Piles Treatment: Rubber Band Ligation

rubber band ligationThere are a number of treatments available for piles with the different options now being offered to patients depending on how severe their symptoms are and how bad the piles look on examination.

Of these many methods, rubber band ligation is a fairly commonly used technique.

In this article, we shall take a closer look at this procedure, concentrating particularly on how it is performed and what to expect as a patient.

What Is Rubber Band Ligation For Piles Treatment?

Rubber band ligation literally means cutting off the piles using a rubber band. While this can sound very simple and also rather odd, it is in fact a very simple and effective method of treatment of piles.

How Is a Procedure Performed?

Prior to performing the procedure, patients may be offered laxatives or enemas to clear out the bowels and allow the treating surgeon to get a clear view of the piles.

The procedure is usually performed as an outpatient but can also be performed after admitting the patient to hospital. Consent of the patient is obtained having explained the benefits and the risks.

Once the bowels have been cleared out, the patient is placed in an ideal position (usually lying on the left side) so that the doctor can get a clear view of the piles.

Local anaesthetic gel is applied around the anus. A small instrument called an anoscope (or proctoscope) is inserted into the rectal cavity through the anus.

This can be a bit uncomfortable initially but the procedure is performed very slowly and carefully so as to minimise any discomfort.

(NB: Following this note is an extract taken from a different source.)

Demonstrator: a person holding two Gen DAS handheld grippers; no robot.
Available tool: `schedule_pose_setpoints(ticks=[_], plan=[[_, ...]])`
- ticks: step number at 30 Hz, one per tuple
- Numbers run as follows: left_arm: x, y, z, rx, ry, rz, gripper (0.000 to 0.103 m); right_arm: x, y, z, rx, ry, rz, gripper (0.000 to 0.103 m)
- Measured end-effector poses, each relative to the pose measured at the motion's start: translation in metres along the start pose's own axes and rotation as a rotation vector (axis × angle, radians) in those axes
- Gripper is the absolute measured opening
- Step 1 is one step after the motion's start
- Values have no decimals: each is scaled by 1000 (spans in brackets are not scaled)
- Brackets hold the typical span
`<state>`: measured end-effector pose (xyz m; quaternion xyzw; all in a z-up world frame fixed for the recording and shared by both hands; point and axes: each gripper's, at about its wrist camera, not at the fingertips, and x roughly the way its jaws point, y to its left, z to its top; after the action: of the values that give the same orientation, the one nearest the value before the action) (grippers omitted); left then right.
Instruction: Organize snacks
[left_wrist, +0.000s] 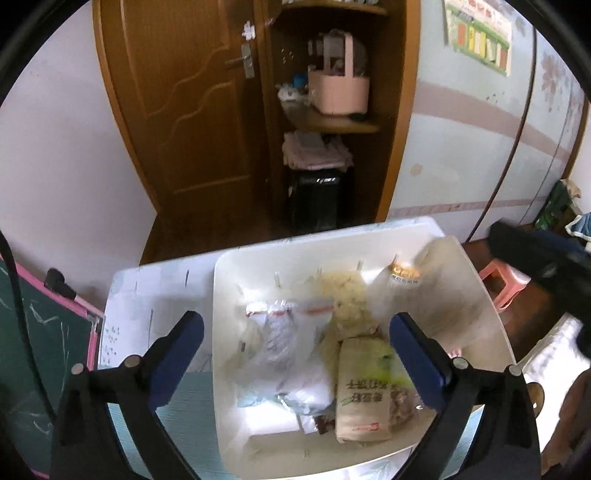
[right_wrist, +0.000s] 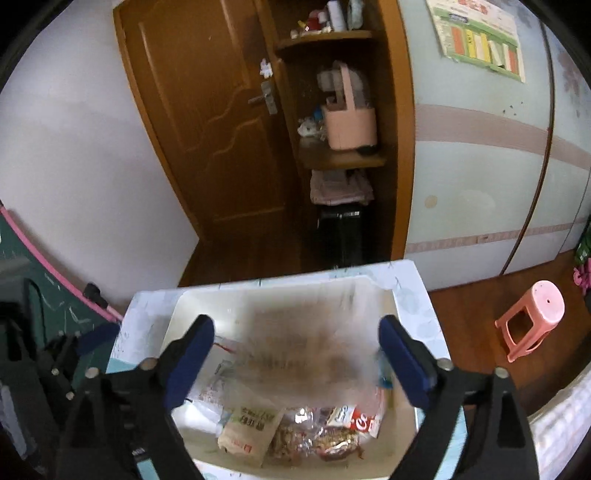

Once the hemorrhoids are visualized, they are grasped using a pair of forceps and a rubber band applied around the piles at the point where it arises from the lining of the rectum or anus.

Usually, no more than two piles are ligated in one sitting if the procedure is performed as an outpatient. However, if performed under general anaesthetic, all the piles can be ligated in one sitting.

What Happens After The Procedure?

Following rubber band ligation, the patient is observed for a short period of time and then discharged home. Advice will be provided as to how to look after the site of ligation, and patients will be advised to avoid straining when opening their bowels.

Laxatives may be prescribed to help facilitate bowel motions.

Patients will also be informed that bleeding may occur following the procedure and sometimes may also be seen up to 2 weeks after the procedure.

This bleeding that occurs later on happens because the dried out piles are falling off and there may be slight injury when this happens to the surrounding mucous layer or skin.

Patients should also avoid activities that increase pressure within the abdomen such as heavy lifting.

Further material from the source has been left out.